Loan Against Property will help you to raise capital based on the value of your property. LAP is available for both salaried as well as self-employed people. You can apply for LAP for both residential as well as commercial property. You don't have to sell your property in order to get a loan and you will get your property back as soon as you repay the loan. 
 
Loan against Property
is considered to be a secured personal loan that you can avail by mortgaging your property. As you are pledging your property as collateral, the rate of interest is low as compared to other personal loans. 

Eligibility Criteria for Loan Against Property


Loan against property eligibility
criteria has to be fulfilled by the person in order to receive a loan against property. Let us have a look at the eligibility criteria for loan against property.

  • The applicant must be a self-employed, salaried individual or an Indian SME.
  • The applicant’s age should be of  21 to 60 years for salaried individuals and between 25 to 65 years for self-employed individuals.
  • The applicant should have a CIBIL score of at least 700.
  • Documents like Form 16, Income Tax Returns of the last 2 years, KYC documents, bank statements, etc. of the applicant are required.
  • Complete documents that have been authorized by the Government of India for the property to be mortgaged have to be provided.
 Documents required while applying for Loan Against Property
  • Identity Proof – Documents such as Driving License, Passport, and PAN Card.
  • Address Proof – Aadhar Card, Electricity Bill, Passport.
  • Property Documents – Copy of allotment-possession letter, No Objection Certificate from the society, and original sale deed.
  • Income Proof – Form 16, audited financial sheet, qualification certificate, latest income tax return certificate, shop act license,
  • certificate of practice, and tax certificate.

Steps involved in the application process


  • Application 
In the case of every loan, the entire process begins with the application.

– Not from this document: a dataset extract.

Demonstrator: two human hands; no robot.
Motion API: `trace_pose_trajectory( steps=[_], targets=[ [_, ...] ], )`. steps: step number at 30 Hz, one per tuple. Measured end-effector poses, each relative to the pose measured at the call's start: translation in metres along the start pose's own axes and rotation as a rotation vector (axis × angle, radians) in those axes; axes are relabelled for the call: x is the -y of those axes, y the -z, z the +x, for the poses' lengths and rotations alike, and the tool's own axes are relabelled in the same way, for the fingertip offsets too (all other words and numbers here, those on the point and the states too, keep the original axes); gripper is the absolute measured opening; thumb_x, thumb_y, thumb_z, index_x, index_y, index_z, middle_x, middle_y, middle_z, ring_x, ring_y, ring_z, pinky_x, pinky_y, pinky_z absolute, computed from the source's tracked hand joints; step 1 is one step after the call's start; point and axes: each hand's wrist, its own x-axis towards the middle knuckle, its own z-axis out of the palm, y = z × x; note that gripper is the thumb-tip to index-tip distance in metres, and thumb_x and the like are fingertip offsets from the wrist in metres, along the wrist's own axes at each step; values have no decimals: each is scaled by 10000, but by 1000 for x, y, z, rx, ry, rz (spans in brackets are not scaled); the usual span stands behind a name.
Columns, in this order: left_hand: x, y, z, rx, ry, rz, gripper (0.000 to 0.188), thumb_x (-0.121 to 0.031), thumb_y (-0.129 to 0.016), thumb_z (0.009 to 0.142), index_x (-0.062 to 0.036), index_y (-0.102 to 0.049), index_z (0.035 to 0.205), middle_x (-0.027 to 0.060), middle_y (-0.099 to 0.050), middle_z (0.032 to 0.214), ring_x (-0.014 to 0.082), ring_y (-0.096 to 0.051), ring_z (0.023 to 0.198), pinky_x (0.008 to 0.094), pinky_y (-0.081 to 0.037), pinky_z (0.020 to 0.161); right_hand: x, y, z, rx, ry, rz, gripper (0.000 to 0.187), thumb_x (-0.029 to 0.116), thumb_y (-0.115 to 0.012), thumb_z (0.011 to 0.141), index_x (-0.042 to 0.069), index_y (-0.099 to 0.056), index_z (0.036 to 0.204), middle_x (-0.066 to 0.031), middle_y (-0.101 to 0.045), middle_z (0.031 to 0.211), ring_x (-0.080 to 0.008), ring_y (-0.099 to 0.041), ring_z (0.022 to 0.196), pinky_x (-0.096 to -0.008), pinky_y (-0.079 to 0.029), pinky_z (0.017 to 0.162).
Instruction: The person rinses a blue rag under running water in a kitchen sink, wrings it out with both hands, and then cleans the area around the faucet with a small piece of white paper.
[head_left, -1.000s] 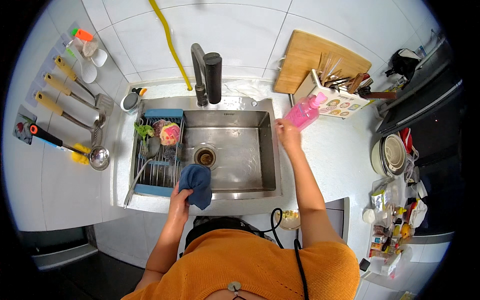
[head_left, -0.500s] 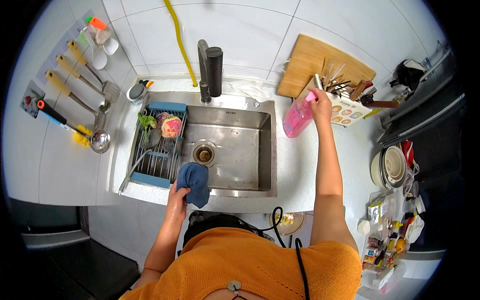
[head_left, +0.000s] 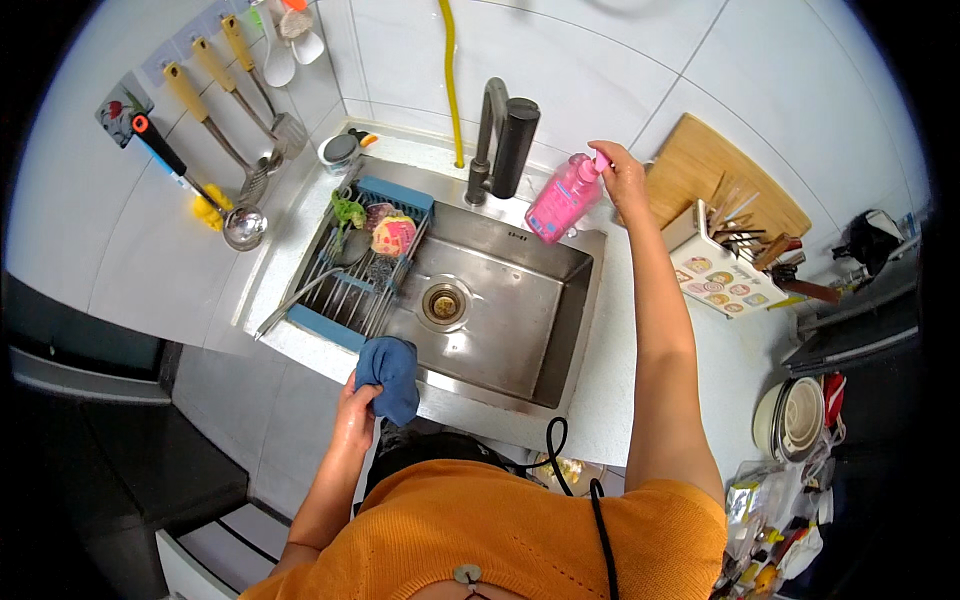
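Note:
My left hand (head_left: 354,408) is closed round a bunched blue cloth (head_left: 392,382) at the sink's front edge. Out at the end of my stretched right arm, my right hand (head_left: 625,185) grips a pink pump bottle (head_left: 560,207) by its pump head. The bottle tilts over the back rim of the steel sink (head_left: 490,350), just right of the dark faucet (head_left: 515,150). Whether its base touches the rim I cannot tell. In the sink's left part sits a blue-ended dish rack (head_left: 325,327) holding a pink and yellow sponge (head_left: 393,236), green leaves (head_left: 348,210) and a long-handled spoon (head_left: 300,291).
Behind my right forearm stand a white utensil holder (head_left: 712,270) with chopsticks and knives and a wooden cutting board (head_left: 690,160). Ladles and turners (head_left: 245,226) hang on the left wall. Stacked bowls (head_left: 790,420) are at the right. A black cable (head_left: 557,445) hangs before me.
My right hand has carried the pink bottle leftward from the right counter to the sink's back rim by the faucet. The view has turned somewhat. My left hand keeps its hold on the cloth.

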Motion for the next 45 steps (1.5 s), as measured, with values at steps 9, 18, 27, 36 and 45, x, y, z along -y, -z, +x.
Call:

You have to fill an application form with personal and professional details along with several other details regarding loan requirements, property intended to be kept for a mortgage, and much more.
  •  Processing
The next step is the processing of the loan. This step usually begins with a personal discussion that is followed by field investigation. While submitting the application form you will have to pay the processing fee that is up to 1-2 per cent of the intended loan. 

  • Documentation
When you go to the lender for personal discussion, you must carry all the original documents that are essential along with the application form. The lender will verify all the personal as well as employment details based on the documents submitted by you.

  • Sanctioning of the loan
Loan sanctioning is the next process after the lending institution has verified all your financial credentials on the basis of your age, income, qualifications, nature of business, and experience. The lender works out the maximum eligibility of loan based on your documents. Later on, the financial institution sends a sanction letter that possesses all the relevant details of the loan. If you are ok with all the terms and conditions of the loan, then you can sign the acceptance copy. 

  • Valuation and Legal Check
The next stage is where the financial institution will make valuation and legal checks. The main focus of the lender will now shift towards the property that you are intending to a mortgage. Make sure that you have all the property papers as well as NOCs ready with you. After checking the legality of documents, the lending institution sends an appraiser to evaluate the market value of your property.

  • Disbursement  
The lending institution will disburse the loan once it is ascertained with all the factors such as the client's repayment capacity as well as the property legality. You can use the loan money for various purposes including the expansion of business, child’s education or wedding.